Tanpa suara, dia menerima barang itu dengan tangan kanannya. Kemudian, memeluk bantal itu seerat mungkin.
"Udah belom? Abang lanjutin, ya? Jangan ditarik kakinya!"
"Iya," gumamnya pelan.
Sesaat aku kembali melanjutkan kegiatan, anak kecil itu membenamkan wajahnya pada bantal. Tak ingin melihat luka di kakinya sendiri. Suaranya mengaduh juga masih terdengar. Namun, sedikit tak jelas karena bantal yang menutup mukanya.
"Tuh kan, udah selesai. Nggak lama kannn," ujarku setelah selesai mengganti perbannya.
Si Kinay perlahan mengangkat wajahnya yang tertutup itu. Matanya memerah dengan ditemani sedikit air mata.
"Nangis, Neng?" ledekku sambil menyeringai.
"Ih, sakit tau!" bela anak kecil itu seraya memukul lenganku. "Udah nggak mau lagi! Capek banget kinay nahan sakitnya," lirihnya yang memanyunkan bibir.
"Kan masih ada itu," celetukku sambil menunjuk tangan kirinya. "Sini ya, sini ... Lanjut ke perban tangan," ujarku seperti merayu bocah 5 tahun.
Dan, reaksi Kinay? Dia udah pasrah sambil mencebik sedih gitu. Namun, tentu saja teriak kesakitannya tak kunjung hilang. Malah waktu ganti perban untuk kedua kalinya, masih aja sama.
Ya begitulah, butuh perjuangan dan rayuan buat mengganti perban anak kecil itu. Ternyata memang benar perkataanku waktu itu. Kinay dan luka bukanlah kombinasi yang cocok.
"Abang! Abang! Abanggg!" panggil kinay, menggoyahkan lamunanku.
"Apa?" tanyaku pada Kinay yang baru keluar dari kamarnya.
Adik kecilku itu mau berjalan sendiri. Walau masih mengandalkan dinding untuk membantunya tetap seimbang. Karena saat berjalan, kaki kirinya belum bisa menumpu dengan kuat. Sehingga dalam setiap langkahnya, dia lebih memilih untuk sedikit menyeret kaki yang diperban itu.

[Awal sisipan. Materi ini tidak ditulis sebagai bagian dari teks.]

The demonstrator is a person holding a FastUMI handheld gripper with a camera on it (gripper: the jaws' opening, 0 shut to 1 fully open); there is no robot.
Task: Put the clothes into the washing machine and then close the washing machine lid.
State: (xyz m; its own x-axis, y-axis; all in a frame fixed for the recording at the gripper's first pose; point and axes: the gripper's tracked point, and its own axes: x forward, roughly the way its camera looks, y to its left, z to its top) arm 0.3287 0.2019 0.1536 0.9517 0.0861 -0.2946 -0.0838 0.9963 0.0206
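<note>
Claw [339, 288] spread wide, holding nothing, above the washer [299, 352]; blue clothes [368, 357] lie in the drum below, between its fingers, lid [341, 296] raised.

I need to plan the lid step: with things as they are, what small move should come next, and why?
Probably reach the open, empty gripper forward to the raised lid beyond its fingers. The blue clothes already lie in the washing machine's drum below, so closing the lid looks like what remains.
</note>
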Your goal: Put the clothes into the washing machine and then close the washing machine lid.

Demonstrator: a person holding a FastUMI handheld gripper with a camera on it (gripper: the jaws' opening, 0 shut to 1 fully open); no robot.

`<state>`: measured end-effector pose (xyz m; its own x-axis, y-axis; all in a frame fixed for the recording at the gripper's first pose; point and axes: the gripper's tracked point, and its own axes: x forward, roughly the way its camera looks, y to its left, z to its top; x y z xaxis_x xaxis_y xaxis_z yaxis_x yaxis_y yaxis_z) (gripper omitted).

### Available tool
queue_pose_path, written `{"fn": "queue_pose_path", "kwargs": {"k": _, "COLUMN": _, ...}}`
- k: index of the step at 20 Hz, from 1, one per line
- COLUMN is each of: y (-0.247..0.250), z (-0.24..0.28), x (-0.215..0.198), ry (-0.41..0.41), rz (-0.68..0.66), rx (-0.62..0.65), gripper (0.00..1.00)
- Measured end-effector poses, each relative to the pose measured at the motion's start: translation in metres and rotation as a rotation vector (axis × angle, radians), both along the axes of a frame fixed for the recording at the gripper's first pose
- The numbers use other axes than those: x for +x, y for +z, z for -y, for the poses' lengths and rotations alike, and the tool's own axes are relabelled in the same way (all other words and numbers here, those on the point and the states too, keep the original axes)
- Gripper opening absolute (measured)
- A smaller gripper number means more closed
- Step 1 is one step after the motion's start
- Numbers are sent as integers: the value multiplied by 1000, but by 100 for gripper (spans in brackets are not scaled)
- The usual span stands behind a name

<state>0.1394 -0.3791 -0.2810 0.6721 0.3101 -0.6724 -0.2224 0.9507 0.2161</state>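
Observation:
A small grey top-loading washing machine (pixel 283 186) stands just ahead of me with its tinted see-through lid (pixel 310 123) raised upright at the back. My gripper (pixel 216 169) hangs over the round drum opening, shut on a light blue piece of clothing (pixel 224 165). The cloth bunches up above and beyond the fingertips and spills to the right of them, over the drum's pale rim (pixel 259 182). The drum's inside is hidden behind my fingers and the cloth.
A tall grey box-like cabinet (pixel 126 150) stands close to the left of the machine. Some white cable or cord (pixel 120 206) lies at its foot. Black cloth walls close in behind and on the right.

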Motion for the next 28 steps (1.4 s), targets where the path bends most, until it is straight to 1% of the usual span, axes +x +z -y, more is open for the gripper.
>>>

"Tau kan hari ini, hari apa?" tanyanya dengan imut.
"Sabtu."
"Laluuu?"
Aku menaikkan sebelah alisku, karena tak mengerti kemana arah percakapan ini. "Laluuu?" ujarku, balik bertanya padanya.
"Iiih! Bunda pulang, Abang."
"Oooh itu, ya taulah. Tadi bunda ada nge-chat abang."
Dia yang baru saja sampai meraih sofa langsung duduk di sampingku. Tiba-tiba juga memeluk lenganku.
"Kinay ikut yaaa," pintanya sambil menatapku dengan penuh harap.
"Terserah aja," jawabku enteng.
"YES!" pekiknya secara mendadak. "Bisa langsung minta kejutannya!" lanjutnya riang.
Tuh kan, jiwa bocahnya kembali muncul. Bisa-bisanya masih ingat begituan. Aku pun menggeleng padanya, "Udah yakin banget kejutannya berupa barang?"
"Apa lagi coba?"
"Ya, mana abang tau."
"Tuh kan," sergahnya. "Jawabannya nggak bermutu lagi. Bukannya bantu nebak, malah begitu mulu."
Aku pun tersenyum bangga, "Suka-suka abang dong."
"Ih! Udah ah. Mending abang mandi sana. Cepetan siap-siap," suruhnya.
"Abang mandi cepet. Kamu mandi yang lama. Nambah lama lagi gegara kaki begitu," ledekku.
"Ledek terus! Ntar kualat, baru tau," gerutunya seraya berdiri dan beranjak pergi.
"Cielah, malah merajuk."
"Nggak ada yang merajuk."
"Lalu itu mau kemana?" tanyaku menyeringai.
"Kamar! Mau siap-siap, biar nggak LA-MA," jelasnya lambat seperti mengeja. Detik itu pula, suara pintu terbuka dan kembali tertutup.
Mendengar itu, aku langsung menghela napas panjang. Karena sebenarnya, memerhatikan kinay berjalan sungguh membuat cemas. Dia-nya nyantai banget—bolak-balik jalan, padahal kaki masih ribet begitu. Lah aku-ny senam jantung terus. Kalau gini mah, mending aku piggyback rides aja. Karena, pastinya lebih aman. Nggak apa capek, yang penting anak kecil itu baik-baik saja.